Problem to solve | Can you write out the whole listing exactly?

Data below |
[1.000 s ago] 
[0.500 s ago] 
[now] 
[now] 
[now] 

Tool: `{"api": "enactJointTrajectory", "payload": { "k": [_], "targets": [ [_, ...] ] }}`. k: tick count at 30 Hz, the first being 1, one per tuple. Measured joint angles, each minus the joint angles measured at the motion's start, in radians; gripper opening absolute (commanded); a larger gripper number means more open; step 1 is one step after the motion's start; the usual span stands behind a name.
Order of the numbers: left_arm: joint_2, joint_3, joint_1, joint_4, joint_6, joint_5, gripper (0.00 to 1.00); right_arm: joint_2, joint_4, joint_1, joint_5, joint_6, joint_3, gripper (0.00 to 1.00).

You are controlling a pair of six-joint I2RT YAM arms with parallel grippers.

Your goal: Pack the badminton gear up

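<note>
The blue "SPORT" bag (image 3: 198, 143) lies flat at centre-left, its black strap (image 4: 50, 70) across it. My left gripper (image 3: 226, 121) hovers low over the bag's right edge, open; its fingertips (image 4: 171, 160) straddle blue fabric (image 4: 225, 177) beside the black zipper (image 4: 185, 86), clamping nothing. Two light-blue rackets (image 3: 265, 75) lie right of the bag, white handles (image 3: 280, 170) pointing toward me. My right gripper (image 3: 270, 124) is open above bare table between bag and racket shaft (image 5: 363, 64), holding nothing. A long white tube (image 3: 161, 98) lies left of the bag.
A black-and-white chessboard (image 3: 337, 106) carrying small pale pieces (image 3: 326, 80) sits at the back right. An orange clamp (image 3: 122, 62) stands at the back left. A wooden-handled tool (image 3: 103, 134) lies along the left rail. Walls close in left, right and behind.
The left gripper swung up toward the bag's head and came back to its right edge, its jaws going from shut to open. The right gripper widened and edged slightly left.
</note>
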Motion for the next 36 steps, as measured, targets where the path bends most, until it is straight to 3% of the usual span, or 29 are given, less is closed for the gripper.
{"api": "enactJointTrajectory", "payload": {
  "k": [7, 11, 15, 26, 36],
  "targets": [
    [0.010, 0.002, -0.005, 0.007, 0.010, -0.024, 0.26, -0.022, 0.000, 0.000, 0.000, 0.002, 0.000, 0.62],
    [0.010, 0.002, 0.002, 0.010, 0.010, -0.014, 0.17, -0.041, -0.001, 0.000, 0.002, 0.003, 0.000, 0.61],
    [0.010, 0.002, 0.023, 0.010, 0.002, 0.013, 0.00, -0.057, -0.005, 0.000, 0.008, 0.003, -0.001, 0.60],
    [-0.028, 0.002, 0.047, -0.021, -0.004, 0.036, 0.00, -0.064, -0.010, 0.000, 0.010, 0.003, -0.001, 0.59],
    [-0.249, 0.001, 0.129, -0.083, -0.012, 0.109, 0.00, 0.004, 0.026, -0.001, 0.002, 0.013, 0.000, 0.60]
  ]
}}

Exercise response |
[1.000 s ago] 
[0.500 s ago] 
[now] 
[now] 
[now] 

Tool: `{"api": "enactJointTrajectory", "payload": { "k": [_], "targets": [ [_, ...] ] }}`. k: tick count at 30 Hz, the first being 1, one per tuple. Measured joint angles, each minus the joint angles measured at the motion's start, in radians; gripper opening absolute (commanded); a larger gripper number means more open; step 1 is one step after the motion's start; the usual span stands behind a name.
Order of the numbers: left_arm: joint_2, joint_3, joint_1, joint_4, joint_6, joint_5, gripper (0.00 to 1.00); right_arm: joint_2, joint_4, joint_1, joint_5, joint_6, joint_3, gripper (0.00 to 1.00).

You are controlling a pair of six-joint I2RT YAM arms with parallel grippers.

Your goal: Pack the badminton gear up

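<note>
The blue "SPORT" bag (image 3: 198, 143) lies flat at centre-left, its black strap (image 4: 50, 70) across it. My left gripper (image 3: 226, 121) hovers low over the bag's right edge, open; its fingertips (image 4: 171, 160) straddle blue fabric (image 4: 225, 177) beside the black zipper (image 4: 185, 86), clamping nothing. Two light-blue rackets (image 3: 265, 75) lie right of the bag, white handles (image 3: 280, 170) pointing toward me. My right gripper (image 3: 270, 124) is open above bare table between bag and racket shaft (image 5: 363, 64), holding nothing. A long white tube (image 3: 161, 98) lies left of the bag.
A black-and-white chessboard (image 3: 337, 106) carrying small pale pieces (image 3: 326, 80) sits at the back right. An orange clamp (image 3: 122, 62) stands at the back left. A wooden-handled tool (image 3: 103, 134) lies along the left rail. Walls close in left, right and behind.
The left gripper swung up toward the bag's head and came back to its right edge, its jaws going from shut to open. The right gripper widened and edged slightly left.
</note>
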Motion for the next 36 steps, as measured, targets where the path bends most, until it is straight to 3% of the usual span, or 29 are given, less is closed for the gripper.
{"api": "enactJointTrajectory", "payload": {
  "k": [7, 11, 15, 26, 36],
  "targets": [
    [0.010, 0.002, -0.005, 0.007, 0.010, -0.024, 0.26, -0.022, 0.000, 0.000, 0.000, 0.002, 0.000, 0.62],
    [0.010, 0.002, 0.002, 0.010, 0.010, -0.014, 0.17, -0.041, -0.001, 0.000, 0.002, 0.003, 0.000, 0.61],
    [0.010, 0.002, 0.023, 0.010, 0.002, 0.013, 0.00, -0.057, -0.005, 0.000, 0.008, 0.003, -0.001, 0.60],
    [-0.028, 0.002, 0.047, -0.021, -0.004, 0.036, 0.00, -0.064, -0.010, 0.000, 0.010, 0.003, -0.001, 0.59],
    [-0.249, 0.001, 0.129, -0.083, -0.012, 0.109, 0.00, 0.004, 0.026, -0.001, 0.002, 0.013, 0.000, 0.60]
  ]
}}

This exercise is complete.